Seoul City Hall, spangled with 27,000 plastic baubles and daintily guarded by a wagon fort of police security buses
'Fun Size' rose-of-sharons adorning the Gwangwhamun gate (currently under renovation to correct general Park's slipshod handiwork)
I was quickly corrected by my friends however that wishing people a "Happy Liberation Day!" is rather culturally inappropriate. Keep in mind that Korea is a society in which, traditionally speaking, you're not supposed to smile on your wedding day, and should rather be taking in the enormity of what you're about to do. So I traded it out for the somewhat less peppy "I am honored to know this important day".

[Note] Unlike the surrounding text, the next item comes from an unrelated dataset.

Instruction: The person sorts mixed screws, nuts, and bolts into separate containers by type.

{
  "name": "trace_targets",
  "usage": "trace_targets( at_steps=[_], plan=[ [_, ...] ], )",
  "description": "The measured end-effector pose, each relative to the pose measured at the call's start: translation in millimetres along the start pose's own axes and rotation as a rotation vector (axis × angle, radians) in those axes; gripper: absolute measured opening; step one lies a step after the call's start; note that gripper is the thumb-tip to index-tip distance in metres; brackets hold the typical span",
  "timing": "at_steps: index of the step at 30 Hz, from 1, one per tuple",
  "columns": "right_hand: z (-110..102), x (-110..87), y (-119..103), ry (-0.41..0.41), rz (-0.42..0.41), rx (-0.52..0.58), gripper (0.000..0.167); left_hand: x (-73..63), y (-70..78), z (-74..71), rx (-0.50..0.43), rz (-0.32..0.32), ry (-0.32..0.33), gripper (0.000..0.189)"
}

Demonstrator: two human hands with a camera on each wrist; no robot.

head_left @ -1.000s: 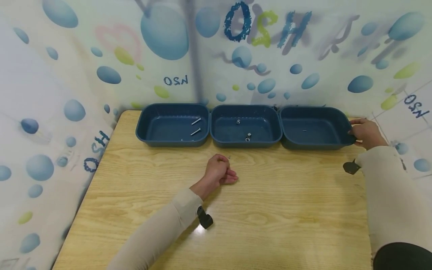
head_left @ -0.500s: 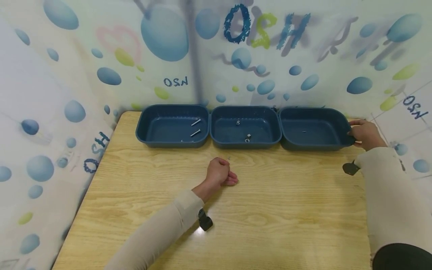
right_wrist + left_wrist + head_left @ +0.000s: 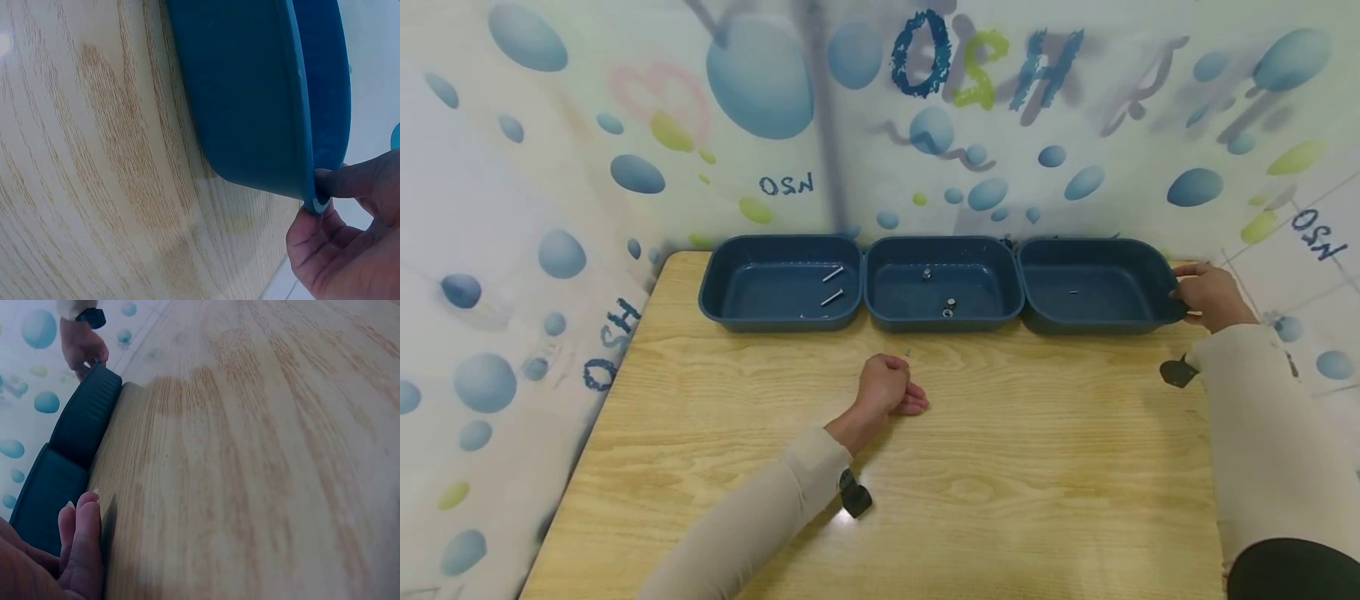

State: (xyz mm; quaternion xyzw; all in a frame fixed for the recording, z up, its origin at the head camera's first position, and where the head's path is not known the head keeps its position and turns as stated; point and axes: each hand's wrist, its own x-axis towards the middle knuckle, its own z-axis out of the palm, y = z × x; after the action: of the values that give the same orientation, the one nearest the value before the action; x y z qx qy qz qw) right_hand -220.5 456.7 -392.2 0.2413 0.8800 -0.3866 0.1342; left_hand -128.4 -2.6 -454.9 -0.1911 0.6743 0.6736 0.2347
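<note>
My right hand (image 3: 1213, 296) pinches the right end of a blue plastic bin (image 3: 244, 94), its thumb inside the rim and its fingers outside. In that bin lies one small thin metal piece (image 3: 1073, 292). My left hand (image 3: 886, 387) rests on the table in front of the middle bin (image 3: 943, 325), fingers loosely bent; two fingers show nearly straight in the left wrist view. A tiny pale thing (image 3: 907, 352), too small to name, is just beyond its fingers. The middle bin holds a few nuts (image 3: 927, 272). Two bolts (image 3: 832, 297) lie in the left bin (image 3: 778, 325).
The three bins stand in a row along the back edge of the wooden table (image 3: 1000, 467). Behind them hangs a white sheet (image 3: 865, 192) printed with blue and green drops. Sheeting also rises at the left and right sides.
My left hand has drawn slightly back toward me, away from the tiny thing. The right hand keeps its grip on the bin's end, and the bins stay put.
</note>
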Motion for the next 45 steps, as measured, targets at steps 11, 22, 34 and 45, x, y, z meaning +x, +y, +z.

SoKo celebrated by kicking Japan's butt at women's table tennis at the olympics. At my goshiwon we ate pigs head and drank soju, before I slipped away to my secret life as an international gay spy mapping out Seoul's transient lesbian spaces.
2 comments:
So, tell me, is your room considered a goshiwon? Sorry to say but to me it looks like a closet... but if it is for a short period of time I guess it is fine!
you sneaky scout you. sounds like you're livin la vida over there in east asia. i recommend a stop in tel-aviv israel if you've got the chance to pop over on your travel route. after having spent one year as a lesbian there i've gotta say that being a fag hag for gay boys offered much more excitement on a saturday night, as the girls-only bars are as scarce as palestinians are in the city. keep us up about your adventures of late. they keep me connected to a world outside the confines of the south florida bar scene.
lots of love and enjoy your pig head.